Klapisch: The baseball book that changed my life: “Luckiest Man”

From Bob Klapisch at The National Pastime Museum on October 21, 2015:

I first read Luckiest Man nearly a decade ago because, like most baseball fans, I’ve always been fascinated with the arc of Lou Gehrig’s life—both his rise and fall. He was a surprisingly complex man whose devastating disease still haunts millions of Americans. Gehrig’s tale still needs to be told, and although Jonathan Eig’s book wasn’t the first of many Gehrig biographies, it’s the most compelling.

In preparing to review Luckiest Man, I skimmed a few sections just to refresh my memory. Not that I wasn’t already familiar with the broad strokes, but I wanted to reconnect with Eig’s language and the heartbreaking way he describes Gehrig’s descent into ALS’s embrace.

What started as a sampling turned into a dive into the deep waters. I re-read Luckiest Man from start to finish—I literally couldn’t put it down. Just as it was the first time I opened the book, I kept hoping the outcome would be different.
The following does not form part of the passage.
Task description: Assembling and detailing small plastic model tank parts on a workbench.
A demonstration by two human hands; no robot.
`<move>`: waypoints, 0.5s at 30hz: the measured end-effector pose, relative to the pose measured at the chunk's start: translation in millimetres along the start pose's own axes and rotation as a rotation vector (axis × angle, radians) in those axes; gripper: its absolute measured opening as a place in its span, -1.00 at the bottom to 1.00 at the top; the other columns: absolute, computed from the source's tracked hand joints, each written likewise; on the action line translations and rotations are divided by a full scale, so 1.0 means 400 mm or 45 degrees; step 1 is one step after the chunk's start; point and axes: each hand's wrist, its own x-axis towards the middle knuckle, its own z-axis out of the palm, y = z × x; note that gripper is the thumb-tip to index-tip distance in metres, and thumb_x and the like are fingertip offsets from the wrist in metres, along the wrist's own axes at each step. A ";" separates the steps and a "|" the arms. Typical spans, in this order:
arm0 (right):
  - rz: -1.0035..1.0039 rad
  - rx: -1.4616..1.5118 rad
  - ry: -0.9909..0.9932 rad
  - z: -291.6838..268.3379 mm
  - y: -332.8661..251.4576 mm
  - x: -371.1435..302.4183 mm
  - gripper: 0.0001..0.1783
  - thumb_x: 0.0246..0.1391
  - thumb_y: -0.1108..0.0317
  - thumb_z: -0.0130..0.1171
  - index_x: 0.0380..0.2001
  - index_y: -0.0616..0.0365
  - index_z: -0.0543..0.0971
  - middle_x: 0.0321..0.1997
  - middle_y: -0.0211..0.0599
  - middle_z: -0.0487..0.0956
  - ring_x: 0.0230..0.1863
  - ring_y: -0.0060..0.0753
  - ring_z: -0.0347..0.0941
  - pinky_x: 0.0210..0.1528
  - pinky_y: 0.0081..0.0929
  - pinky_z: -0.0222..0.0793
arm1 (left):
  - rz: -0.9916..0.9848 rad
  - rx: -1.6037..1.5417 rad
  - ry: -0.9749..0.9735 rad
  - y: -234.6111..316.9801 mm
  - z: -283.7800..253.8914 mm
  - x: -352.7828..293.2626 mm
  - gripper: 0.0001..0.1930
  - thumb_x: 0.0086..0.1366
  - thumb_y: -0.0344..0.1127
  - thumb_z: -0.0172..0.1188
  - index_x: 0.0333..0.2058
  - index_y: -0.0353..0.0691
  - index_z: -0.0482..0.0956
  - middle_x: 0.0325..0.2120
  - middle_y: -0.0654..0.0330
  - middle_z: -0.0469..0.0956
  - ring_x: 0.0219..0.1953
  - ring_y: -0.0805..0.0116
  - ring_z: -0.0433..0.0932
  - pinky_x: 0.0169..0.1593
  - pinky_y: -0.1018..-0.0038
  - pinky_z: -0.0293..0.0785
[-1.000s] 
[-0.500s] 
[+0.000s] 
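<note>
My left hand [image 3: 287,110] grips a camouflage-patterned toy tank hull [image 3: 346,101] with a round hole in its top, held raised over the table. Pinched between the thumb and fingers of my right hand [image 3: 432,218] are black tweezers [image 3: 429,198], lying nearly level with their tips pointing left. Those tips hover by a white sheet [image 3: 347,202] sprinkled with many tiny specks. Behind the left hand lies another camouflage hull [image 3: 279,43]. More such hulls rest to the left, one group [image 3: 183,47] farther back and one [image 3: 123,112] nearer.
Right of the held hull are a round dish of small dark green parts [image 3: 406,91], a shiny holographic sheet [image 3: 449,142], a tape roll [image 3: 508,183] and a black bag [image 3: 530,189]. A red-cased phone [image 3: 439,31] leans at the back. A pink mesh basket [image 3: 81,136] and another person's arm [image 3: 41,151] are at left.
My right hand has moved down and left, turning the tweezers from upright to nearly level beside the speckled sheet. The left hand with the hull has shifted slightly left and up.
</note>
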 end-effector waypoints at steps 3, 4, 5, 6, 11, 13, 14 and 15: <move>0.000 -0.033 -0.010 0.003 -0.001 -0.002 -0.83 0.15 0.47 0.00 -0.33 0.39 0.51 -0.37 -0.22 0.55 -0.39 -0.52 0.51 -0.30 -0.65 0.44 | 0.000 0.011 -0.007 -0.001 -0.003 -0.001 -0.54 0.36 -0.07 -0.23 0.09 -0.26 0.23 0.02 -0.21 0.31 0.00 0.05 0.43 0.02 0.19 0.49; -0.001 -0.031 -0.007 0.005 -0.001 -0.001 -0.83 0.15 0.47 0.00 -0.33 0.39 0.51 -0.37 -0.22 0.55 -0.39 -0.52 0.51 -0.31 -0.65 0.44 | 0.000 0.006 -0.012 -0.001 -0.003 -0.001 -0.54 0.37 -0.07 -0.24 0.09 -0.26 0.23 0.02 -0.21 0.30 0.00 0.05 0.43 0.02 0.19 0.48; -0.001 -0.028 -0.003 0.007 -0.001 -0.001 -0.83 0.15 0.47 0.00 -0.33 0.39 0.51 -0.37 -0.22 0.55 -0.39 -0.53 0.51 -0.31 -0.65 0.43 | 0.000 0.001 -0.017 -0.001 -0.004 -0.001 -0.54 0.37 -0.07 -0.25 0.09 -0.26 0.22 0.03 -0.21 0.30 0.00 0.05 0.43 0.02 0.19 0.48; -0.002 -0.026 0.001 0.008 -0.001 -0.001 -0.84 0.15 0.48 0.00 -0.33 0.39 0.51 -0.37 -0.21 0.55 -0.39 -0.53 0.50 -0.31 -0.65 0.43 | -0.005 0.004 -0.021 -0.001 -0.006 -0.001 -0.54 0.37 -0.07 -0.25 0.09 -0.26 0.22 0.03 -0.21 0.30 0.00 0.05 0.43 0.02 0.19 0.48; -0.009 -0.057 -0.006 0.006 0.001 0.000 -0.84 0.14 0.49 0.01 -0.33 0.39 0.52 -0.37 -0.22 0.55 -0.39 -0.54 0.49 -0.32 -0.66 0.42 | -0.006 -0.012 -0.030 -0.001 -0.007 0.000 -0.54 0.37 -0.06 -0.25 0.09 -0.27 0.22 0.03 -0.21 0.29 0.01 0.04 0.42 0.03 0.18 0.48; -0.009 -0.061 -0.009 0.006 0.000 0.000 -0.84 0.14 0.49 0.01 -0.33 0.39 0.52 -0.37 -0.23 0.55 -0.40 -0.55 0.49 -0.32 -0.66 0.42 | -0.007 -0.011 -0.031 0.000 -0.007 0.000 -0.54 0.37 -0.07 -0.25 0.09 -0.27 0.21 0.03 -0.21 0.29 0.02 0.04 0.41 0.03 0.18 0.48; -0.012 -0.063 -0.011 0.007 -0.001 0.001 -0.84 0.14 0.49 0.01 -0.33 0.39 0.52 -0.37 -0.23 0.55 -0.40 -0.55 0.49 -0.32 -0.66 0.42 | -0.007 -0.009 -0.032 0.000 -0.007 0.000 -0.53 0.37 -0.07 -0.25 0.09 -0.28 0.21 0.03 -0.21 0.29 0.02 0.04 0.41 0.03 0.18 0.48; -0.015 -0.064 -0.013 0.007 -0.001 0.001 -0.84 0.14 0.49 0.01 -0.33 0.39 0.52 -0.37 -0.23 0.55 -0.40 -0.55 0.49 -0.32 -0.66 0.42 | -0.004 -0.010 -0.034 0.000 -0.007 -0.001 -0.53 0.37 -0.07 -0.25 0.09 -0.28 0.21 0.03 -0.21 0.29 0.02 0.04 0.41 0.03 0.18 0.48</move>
Instead, I read how slowly and insidiously ALS spread through Gehrig’s body, and how little was known about the condition that was killing him. Even as the subtle clues kept popping up—his sluggish at-bats and diminished power through the 1938 season—Gehrig and his teammates kept believing it was merely a slump or one nagging injury after another. Always, it seemed, better times were just around the corner.